Do wyboru jest ryczałt albo skala podatkowa. W pierwszym wariancie podatek wyniesie 8,5 proc. przychodów niezależnie od ich wysokości. Rozliczając się według skali, wynajmujący płaci 18- lub 32-proc. daninę.
Można odliczyć koszty
Rachunek wydaje się więc prosty. Rozliczenie ryczałtem nie zawsze jednak będzie korzystniejsze. Wybierając tę formę, nie możemy bowiem odliczyć kosztów wynajmu. Z reguły są niewielkie (czynsz, opłaty za media, wydatki na wyposażenie) i nie rekompensują wyższej stawki podatku, która jest w wypadku skali.

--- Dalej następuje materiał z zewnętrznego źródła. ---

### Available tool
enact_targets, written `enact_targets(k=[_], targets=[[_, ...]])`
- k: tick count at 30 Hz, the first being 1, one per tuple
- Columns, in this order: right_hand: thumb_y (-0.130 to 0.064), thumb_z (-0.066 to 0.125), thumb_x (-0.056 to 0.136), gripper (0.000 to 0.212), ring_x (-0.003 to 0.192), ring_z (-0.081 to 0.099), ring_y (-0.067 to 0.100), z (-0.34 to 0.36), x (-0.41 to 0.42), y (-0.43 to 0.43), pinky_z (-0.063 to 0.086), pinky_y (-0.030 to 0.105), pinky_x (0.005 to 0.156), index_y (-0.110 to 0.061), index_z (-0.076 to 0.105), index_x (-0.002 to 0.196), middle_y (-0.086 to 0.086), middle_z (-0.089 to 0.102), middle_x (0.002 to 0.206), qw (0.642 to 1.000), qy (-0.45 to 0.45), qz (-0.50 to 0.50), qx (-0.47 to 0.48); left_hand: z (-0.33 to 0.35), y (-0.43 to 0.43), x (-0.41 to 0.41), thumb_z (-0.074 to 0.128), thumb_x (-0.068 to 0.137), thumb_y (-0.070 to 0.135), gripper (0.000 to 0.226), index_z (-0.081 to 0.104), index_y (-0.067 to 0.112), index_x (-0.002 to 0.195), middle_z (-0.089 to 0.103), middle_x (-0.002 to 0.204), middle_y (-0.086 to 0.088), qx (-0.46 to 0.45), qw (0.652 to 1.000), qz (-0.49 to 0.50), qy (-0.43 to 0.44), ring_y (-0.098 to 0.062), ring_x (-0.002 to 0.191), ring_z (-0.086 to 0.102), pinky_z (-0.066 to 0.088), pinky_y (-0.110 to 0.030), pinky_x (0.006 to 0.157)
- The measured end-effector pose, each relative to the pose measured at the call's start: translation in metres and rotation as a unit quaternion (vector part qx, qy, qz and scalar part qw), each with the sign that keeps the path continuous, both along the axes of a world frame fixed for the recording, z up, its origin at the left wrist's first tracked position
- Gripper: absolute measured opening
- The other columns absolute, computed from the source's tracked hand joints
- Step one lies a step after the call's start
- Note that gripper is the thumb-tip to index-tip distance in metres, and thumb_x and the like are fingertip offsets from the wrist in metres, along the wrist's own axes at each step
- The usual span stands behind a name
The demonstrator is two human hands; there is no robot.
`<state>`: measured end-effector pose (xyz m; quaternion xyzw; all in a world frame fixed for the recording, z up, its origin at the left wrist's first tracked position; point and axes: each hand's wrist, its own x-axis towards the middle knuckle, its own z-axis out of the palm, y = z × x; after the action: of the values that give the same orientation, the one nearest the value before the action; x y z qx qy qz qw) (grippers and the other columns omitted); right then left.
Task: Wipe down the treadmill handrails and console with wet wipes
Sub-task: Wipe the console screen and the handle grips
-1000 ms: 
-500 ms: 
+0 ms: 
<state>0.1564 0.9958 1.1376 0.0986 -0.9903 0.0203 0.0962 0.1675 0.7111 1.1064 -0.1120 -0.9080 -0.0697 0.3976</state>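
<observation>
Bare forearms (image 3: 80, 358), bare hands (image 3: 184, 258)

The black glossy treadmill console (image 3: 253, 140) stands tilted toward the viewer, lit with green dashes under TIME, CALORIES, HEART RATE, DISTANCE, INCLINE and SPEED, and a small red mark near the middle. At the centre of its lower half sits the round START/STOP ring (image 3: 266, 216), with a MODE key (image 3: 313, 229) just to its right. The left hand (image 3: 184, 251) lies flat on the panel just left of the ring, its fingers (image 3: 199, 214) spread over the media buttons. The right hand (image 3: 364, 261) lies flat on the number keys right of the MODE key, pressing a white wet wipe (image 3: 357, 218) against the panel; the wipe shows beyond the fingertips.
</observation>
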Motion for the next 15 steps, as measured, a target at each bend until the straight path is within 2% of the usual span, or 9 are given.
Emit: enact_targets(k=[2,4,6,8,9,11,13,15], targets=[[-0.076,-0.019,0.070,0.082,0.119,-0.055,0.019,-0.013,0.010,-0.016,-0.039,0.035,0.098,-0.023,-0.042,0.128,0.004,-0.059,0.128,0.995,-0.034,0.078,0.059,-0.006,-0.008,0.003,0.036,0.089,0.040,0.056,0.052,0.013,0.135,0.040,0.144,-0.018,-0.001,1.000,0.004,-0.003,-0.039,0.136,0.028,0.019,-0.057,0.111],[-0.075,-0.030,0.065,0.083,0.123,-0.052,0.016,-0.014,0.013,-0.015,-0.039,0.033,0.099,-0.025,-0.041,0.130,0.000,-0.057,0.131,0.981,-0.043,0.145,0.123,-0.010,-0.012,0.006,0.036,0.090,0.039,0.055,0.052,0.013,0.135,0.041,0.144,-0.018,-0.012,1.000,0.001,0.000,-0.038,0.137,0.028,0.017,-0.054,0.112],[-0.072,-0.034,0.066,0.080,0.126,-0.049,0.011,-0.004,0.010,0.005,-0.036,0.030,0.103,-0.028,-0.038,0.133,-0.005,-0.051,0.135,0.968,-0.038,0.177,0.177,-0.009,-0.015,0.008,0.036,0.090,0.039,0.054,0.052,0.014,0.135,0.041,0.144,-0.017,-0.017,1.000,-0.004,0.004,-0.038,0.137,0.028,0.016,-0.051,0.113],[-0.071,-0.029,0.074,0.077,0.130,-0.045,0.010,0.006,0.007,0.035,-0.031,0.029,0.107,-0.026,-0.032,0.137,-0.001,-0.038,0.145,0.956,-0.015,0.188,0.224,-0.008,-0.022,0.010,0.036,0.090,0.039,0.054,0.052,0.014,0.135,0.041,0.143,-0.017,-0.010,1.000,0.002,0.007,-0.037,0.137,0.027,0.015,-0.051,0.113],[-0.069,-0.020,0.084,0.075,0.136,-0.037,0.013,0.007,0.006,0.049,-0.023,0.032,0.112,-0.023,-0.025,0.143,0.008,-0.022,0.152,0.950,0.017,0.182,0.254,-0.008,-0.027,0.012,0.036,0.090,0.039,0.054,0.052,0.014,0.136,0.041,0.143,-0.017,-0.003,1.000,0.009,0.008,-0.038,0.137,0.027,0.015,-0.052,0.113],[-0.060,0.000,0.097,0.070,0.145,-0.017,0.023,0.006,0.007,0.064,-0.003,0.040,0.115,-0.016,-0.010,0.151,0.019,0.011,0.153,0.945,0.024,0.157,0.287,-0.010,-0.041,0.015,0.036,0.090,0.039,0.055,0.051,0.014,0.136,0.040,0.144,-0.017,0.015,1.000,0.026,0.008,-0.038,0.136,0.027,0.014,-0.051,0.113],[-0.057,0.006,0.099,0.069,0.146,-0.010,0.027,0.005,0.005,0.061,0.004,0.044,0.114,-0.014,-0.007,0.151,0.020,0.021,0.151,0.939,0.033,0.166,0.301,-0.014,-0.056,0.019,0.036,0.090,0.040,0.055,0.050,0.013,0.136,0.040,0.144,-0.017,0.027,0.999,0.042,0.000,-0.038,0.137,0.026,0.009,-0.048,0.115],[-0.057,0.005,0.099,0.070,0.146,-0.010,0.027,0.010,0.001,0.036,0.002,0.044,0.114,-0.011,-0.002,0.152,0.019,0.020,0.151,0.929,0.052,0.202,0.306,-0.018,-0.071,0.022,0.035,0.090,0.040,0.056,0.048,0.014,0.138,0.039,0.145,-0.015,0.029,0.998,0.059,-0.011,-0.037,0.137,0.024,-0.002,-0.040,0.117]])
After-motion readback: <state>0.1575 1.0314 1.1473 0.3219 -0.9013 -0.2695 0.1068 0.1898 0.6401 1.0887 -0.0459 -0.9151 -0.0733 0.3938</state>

Mogą jednak być większe, zwłaszcza jeśli wynajmujemy lokal używany. Wolno bowiem podwyższyć stawkę amortyzacji, jeśli mieszkanie było wykorzystywane przed nabyciem przez co najmniej pięć lat. Wtedy możemy je zamortyzować w ciągu dziesięciu lat.
To dobre rozwiązanie dla tych, którzy kupili używane mieszkania po to, aby je wynajmować. Koszty amortyzacji mogą bowiem przewyższyć przychody z najmu, dzięki czemu nie zapłacą w ogóle podatku (przynajmniej przez dziesięć lat).